→ **WORK REQUIRED**
From the entries below, return only the lines starting at the one that contains "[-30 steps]" and ending at the one that contains "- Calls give", exactly as they stand.

→ **DATA LISTING**
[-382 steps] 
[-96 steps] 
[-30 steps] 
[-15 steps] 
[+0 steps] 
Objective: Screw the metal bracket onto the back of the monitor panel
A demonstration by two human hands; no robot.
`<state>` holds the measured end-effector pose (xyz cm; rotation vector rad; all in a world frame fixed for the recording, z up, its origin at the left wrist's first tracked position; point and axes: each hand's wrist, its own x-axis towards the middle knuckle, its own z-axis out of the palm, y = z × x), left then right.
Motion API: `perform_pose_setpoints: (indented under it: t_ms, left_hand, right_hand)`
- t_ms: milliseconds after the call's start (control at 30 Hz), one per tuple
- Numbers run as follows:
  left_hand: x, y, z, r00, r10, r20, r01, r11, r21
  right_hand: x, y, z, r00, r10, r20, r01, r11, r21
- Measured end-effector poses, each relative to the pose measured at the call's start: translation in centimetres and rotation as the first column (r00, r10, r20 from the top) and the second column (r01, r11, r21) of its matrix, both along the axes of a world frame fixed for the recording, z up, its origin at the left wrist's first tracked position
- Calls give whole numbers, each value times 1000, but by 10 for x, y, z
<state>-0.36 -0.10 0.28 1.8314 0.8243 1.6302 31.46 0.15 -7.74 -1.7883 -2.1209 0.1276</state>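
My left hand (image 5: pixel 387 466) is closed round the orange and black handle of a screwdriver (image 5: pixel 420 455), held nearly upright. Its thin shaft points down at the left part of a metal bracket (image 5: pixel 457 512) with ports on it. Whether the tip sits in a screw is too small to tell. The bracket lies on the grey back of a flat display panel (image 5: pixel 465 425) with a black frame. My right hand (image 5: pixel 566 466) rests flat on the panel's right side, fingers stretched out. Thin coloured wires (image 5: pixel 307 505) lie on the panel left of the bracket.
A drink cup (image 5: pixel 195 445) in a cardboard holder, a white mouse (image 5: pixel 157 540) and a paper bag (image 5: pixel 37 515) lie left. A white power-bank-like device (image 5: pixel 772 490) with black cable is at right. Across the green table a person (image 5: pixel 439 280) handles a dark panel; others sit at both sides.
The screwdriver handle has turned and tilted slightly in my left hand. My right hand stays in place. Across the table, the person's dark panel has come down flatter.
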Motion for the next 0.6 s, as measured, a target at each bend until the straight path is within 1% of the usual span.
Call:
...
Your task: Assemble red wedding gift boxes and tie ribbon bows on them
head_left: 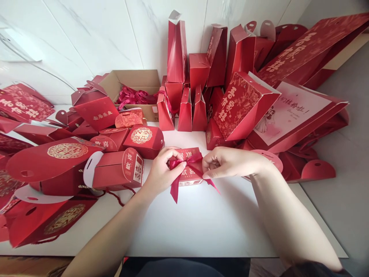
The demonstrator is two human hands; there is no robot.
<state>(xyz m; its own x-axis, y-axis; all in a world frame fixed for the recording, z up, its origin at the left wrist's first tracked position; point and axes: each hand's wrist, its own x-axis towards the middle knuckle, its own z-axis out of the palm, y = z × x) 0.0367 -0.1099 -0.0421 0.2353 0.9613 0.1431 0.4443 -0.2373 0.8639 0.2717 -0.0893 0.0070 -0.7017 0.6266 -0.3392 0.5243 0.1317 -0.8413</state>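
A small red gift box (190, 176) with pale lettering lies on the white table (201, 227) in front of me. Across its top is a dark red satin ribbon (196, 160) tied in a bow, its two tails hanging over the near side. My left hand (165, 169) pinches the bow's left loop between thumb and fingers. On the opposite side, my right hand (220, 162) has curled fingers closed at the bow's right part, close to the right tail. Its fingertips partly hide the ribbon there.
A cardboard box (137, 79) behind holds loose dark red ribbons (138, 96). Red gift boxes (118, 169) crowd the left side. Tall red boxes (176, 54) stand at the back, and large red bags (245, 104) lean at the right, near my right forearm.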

→ **RESPONSE AREA**
[-30 steps] 
[-15 steps] 
[+0 steps] 
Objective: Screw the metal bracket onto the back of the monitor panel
A demonstration by two human hands; no robot.
`<state>` holds the measured end-effector pose (xyz cm; rotation vector rad; all in a world frame fixed for the recording, z up, its origin at the left wrist's first tracked position; point and axes: each hand's wrist, its own x-axis towards the middle knuckle, its own z-axis out of the palm, y = z × x), left then right.
Motion API: `perform_pose_setpoints: (indented under it: t_ms, left_hand, right_hand)`
- t_ms: milliseconds after the call's start (control at 30 Hz), one per tuple
- Numbers run as follows:
  left_hand: x, y, z, r00, r10, r20, r01, r11, r21
  right_hand: x, y, z, r00, r10, r20, r01, r11, r21
- Measured end-effector poses, each relative to the pose measured at the call's start: translation in centimetres and rotation as the first column (r00, r10, r20 from the top) and the second column (r01, r11, r21) of its matrix, both along the axes of a world frame fixed for the recording, z up, its origin at the left wrist's first tracked position
- Calls give whole numbers, each value times 1000, but by 10 for x, y, z

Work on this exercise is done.